Exercise objective: In the listing below, locate the line with "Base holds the" and the line with "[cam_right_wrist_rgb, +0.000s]", then output both and everything between them exactly, minus any pictures.

Data excerpts:
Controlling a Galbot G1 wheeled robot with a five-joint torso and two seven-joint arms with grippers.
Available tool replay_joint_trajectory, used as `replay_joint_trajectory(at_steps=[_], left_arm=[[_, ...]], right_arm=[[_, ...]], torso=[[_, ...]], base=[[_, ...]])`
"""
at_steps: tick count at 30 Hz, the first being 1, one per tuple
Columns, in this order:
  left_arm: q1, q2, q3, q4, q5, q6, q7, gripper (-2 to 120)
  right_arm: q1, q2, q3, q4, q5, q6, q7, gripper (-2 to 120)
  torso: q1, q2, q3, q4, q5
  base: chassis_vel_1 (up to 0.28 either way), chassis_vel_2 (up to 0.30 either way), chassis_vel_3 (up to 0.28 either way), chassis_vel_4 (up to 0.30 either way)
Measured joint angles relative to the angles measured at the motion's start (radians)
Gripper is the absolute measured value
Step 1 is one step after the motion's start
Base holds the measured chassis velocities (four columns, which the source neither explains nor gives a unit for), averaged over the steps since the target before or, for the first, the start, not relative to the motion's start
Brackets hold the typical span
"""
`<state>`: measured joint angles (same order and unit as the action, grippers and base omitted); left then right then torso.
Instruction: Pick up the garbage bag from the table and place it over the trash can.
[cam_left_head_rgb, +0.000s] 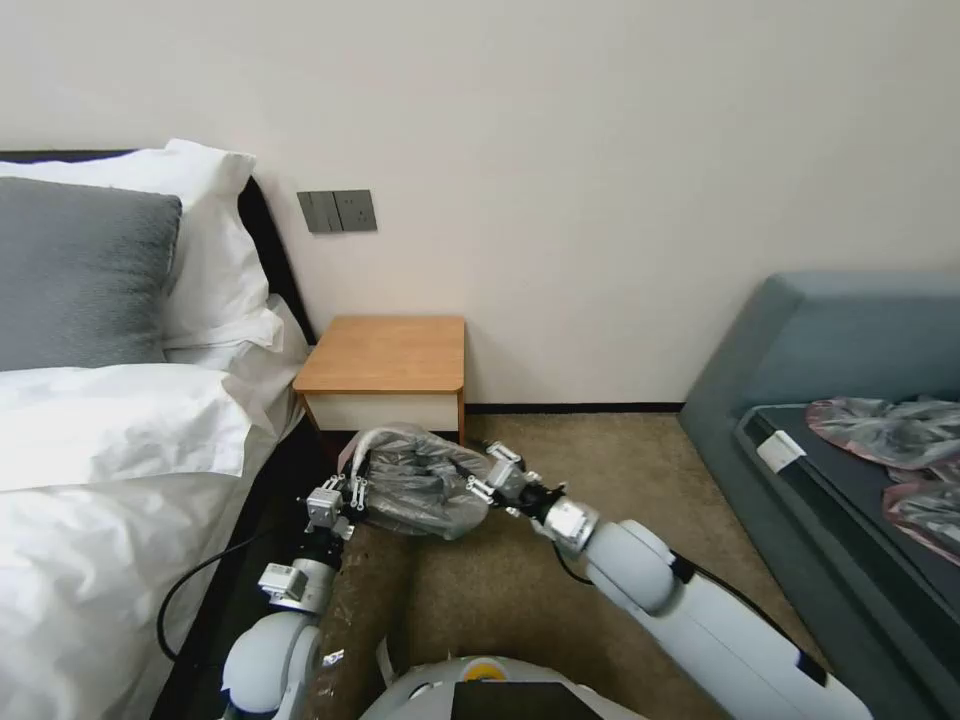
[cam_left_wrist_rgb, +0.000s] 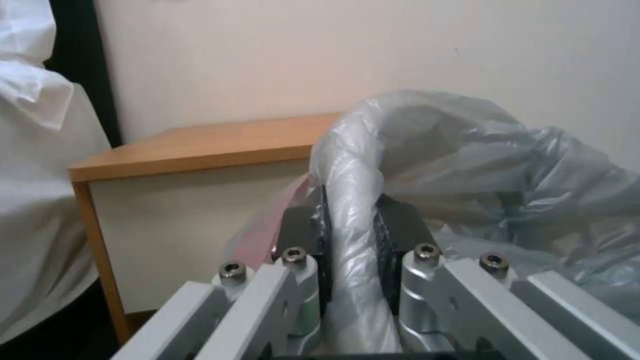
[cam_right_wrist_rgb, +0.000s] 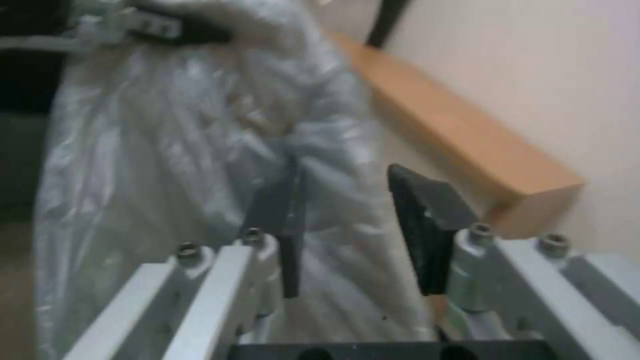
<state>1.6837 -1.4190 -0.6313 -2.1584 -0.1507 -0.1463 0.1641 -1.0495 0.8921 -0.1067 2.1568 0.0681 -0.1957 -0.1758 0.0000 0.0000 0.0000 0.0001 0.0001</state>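
Table (cam_left_head_rgb: 385, 355) stands against the wall with its orange-brown top bare, white drawer front facing out; carpet floor (cam_left_head_rgb: 600, 470) runs under and in front of it. To the left of the table, just beside it, is a bed (cam_left_head_rgb: 110, 480) carrying white pillows (cam_left_head_rgb: 215, 250) and a grey pillow (cam_left_head_rgb: 80, 270). Well to the right of the table is a grey-blue sofa (cam_left_head_rgb: 830, 340) with crumpled grey plastic bags (cam_left_head_rgb: 885, 430) with pink edges lying on its seat.
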Motion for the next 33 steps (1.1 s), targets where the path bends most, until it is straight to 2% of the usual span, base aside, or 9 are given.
replay_joint_trajectory(at_steps=[1, 2, 4, 5, 7, 8, 9, 20, 33], left_arm=[[-0.002, 0.000, 0.001, 0.000, 0.004, 0.000, -0.001, 9], [-0.002, 0.000, 0.001, 0.000, 0.004, 0.000, -0.001, 9], [-0.004, 0.000, 0.004, 0.002, 0.010, 0.001, -0.003, 9], [-0.004, 0.000, 0.004, 0.002, 0.010, 0.001, -0.003, 9], [-0.004, -0.001, 0.010, 0.004, 0.020, 0.001, -0.001, 9], [-0.004, -0.001, 0.010, 0.004, 0.020, 0.001, -0.001, 9], [-0.004, -0.001, 0.016, 0.006, 0.027, 0.001, 0.002, 9], [0.000, 0.000, 0.045, 0.008, 0.071, -0.019, 0.012, 9], [0.024, -0.011, 0.091, -0.045, 0.201, -0.052, 0.035, 9]], right_arm=[[0.011, 0.003, -0.015, -0.004, 0.007, -0.016, -0.012, 26], [0.011, 0.003, -0.015, -0.004, 0.007, -0.016, -0.012, 26], [0.034, 0.004, -0.048, -0.020, 0.033, -0.040, -0.021, 17], [0.034, 0.004, -0.048, -0.020, 0.033, -0.040, -0.021, 17], [0.060, 0.006, -0.074, -0.042, 0.053, -0.057, -0.023, 5], [0.060, 0.006, -0.074, -0.042, 0.053, -0.057, -0.023, 5], [0.075, 0.008, -0.089, -0.052, 0.068, -0.068, -0.023, 0], [0.213, 0.033, -0.200, -0.143, 0.114, -0.135, -0.025, 0], [0.400, 0.104, -0.387, -0.321, 0.130, -0.179, -0.007, 0]], torso=[[0.000, 0.000, 0.000, -0.0002, 0.0000], [0.000, 0.000, 0.000, -0.0002, 0.0000], [0.000, 0.000, 0.000, -0.0003, 0.0000], [0.000, 0.000, 0.000, -0.0003, 0.0000], [0.000, 0.000, 0.000, -0.0001, -0.0001], [0.000, 0.000, 0.000, -0.0001, -0.0001], [0.000, 0.000, 0.000, -0.0001, -0.0001], [0.000, 0.000, 0.000, -0.0001, 0.0000], [0.000, 0.000, 0.000, 0.0001, -0.0001]], base=[[0.000, 0.000, 0.000, 0.000], [0.000, 0.000, 0.000, 0.000], [0.000, 0.000, 0.000, 0.000], [0.000, 0.000, 0.000, 0.000], [0.000, 0.000, 0.000, 0.000], [0.000, 0.000, 0.000, 0.000], [0.000, 0.000, 0.000, 0.000], [0.000, 0.000, 0.000, 0.000], [0.000, 0.000, 0.000, 0.000]])
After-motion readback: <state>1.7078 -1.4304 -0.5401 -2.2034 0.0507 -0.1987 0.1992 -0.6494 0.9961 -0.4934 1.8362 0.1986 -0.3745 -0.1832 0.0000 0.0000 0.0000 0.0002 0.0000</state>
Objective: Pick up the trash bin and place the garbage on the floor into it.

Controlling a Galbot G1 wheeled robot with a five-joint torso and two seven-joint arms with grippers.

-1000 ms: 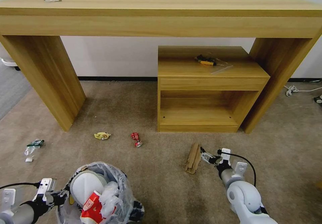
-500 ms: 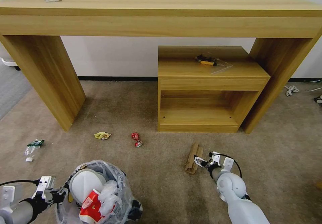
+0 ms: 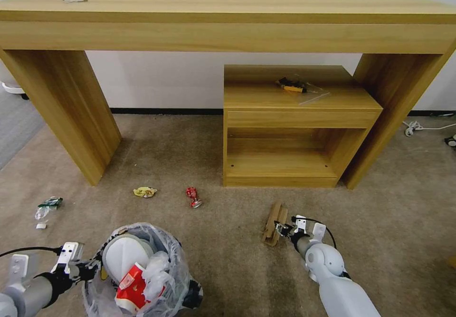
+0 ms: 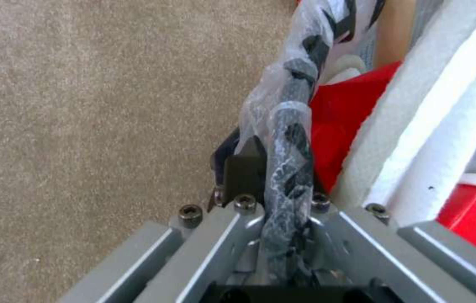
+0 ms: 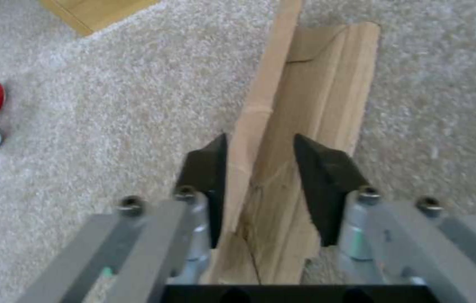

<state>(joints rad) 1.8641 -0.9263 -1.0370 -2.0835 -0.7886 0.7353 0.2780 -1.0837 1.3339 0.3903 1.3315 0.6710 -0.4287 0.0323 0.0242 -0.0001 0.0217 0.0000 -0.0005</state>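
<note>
The trash bin (image 3: 156,286), dark with a clear liner, is at the lower left of the head view and holds a white slipper (image 3: 124,256) and a red packet (image 3: 130,288). My left gripper (image 3: 97,265) is shut on the trash bin's bagged rim (image 4: 294,139). Brown cardboard strips (image 3: 273,222) lie on the beige floor (image 3: 228,241). My right gripper (image 3: 284,229) is down at their near end. Its fingers (image 5: 316,176) stand open astride one upright cardboard strip (image 5: 260,101). More garbage lies beyond: a yellow wrapper (image 3: 145,192), a red crushed can (image 3: 193,197) and a green-and-clear wrapper (image 3: 46,206).
A long wooden desk (image 3: 228,22) spans the back, with a low wooden shelf unit (image 3: 294,127) under it just beyond the cardboard. White cables (image 3: 418,128) lie at the far right. Grey ribbed carpet (image 3: 14,122) begins at the far left.
My right gripper has swung left and down onto the near end of the cardboard strips. The trash bin in my left gripper has shifted slightly.
</note>
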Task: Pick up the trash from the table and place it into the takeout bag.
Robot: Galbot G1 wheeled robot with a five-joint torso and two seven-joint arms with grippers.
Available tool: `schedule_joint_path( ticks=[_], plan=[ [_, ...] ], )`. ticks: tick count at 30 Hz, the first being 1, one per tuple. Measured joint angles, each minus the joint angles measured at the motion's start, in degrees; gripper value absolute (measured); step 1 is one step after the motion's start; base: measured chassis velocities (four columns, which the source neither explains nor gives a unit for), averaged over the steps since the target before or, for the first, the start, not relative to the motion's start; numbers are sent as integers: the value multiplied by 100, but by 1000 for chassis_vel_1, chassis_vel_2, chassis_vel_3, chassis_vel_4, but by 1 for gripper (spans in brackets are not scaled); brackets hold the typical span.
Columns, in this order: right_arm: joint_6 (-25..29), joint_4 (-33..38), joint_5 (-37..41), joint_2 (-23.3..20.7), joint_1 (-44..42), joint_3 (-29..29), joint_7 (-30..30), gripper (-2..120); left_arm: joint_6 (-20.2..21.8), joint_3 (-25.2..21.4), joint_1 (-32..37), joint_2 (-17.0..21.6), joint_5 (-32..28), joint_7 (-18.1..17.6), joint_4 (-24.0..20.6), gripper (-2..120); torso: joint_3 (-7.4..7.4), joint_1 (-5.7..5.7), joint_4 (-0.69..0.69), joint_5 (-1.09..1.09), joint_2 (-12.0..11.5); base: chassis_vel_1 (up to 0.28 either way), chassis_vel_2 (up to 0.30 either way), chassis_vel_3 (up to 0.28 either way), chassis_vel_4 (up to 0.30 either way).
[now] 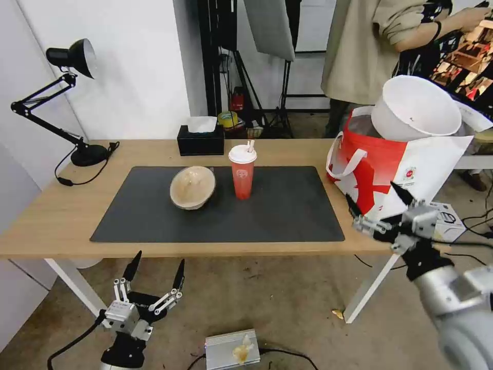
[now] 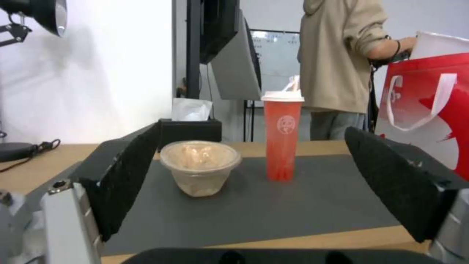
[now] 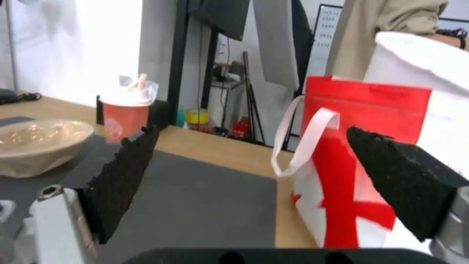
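Note:
On the table (image 1: pixel 61 216), a beige translucent bowl (image 1: pixel 192 186) (image 2: pixel 200 165) (image 3: pixel 34 145) lies tilted on the dark mat (image 1: pixel 277 210). A red cup with a white lid (image 1: pixel 242 172) (image 2: pixel 282 135) (image 3: pixel 126 113) stands upright just to its right. The red-and-white takeout bag (image 1: pixel 377 172) (image 3: pixel 357 154) (image 2: pixel 430 110) stands at the table's right end, and a large white bowl (image 1: pixel 416 108) (image 3: pixel 425 77) sticks out of its top, tilted. My right gripper (image 1: pixel 377 199) (image 3: pixel 253 130) hangs open just in front of the bag. Below the table's front edge, my left gripper (image 1: pixel 159 262) (image 2: pixel 253 129) is open and faces the bowl and cup.
A black tissue box (image 1: pixel 201 139) stands behind the cup. A black desk lamp (image 1: pixel 72 103) with its cable occupies the back left corner. On the floor lie a silver box (image 1: pixel 231 349) and a white carton (image 1: pixel 444 221) beside the right table leg.

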Motion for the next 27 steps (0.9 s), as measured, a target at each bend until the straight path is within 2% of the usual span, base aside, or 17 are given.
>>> schedule_joint_path(
  ticks=[4,14,19,27],
  plan=[
    [166,76,-330,423,-278,-136,-129,97,0,66,0,1,-6,1,-14,100,0,0,1,0,0,0,0,0,0],
    [393,136,-795,914,-609,-400,-387,96,20,58,-22,62,-111,1,0,100,0,0,0,0,0,0,0,0,0],
    [442,100,-933,1028,-645,-500,-434,96,36,-3,-56,94,-192,9,22,100,0,0,0,0,0,0,0,0,0],
    [455,58,-977,959,-621,-498,-474,96,119,-56,-137,93,-233,29,34,100,0,0,0,1,0,0,0,0,0]
  ],
)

Response for this exercise:
Base holds the measured chassis velocities (four columns, which the source neither explains nor gives a unit for), averaged over the steps since the target before or, for the first, the start, not relative to the motion's start
Brackets hold the typical span
"""
`<state>`: measured joint angles (same order and unit as the action, grippers and base omitted); left then right then torso.
Instruction: Pick up the garbage bag from the table and place it over the trash can.
[cam_left_head_rgb, +0.000s] 
[cam_left_wrist_rgb, +0.000s] 
[cam_right_wrist_rgb, +0.000s] 

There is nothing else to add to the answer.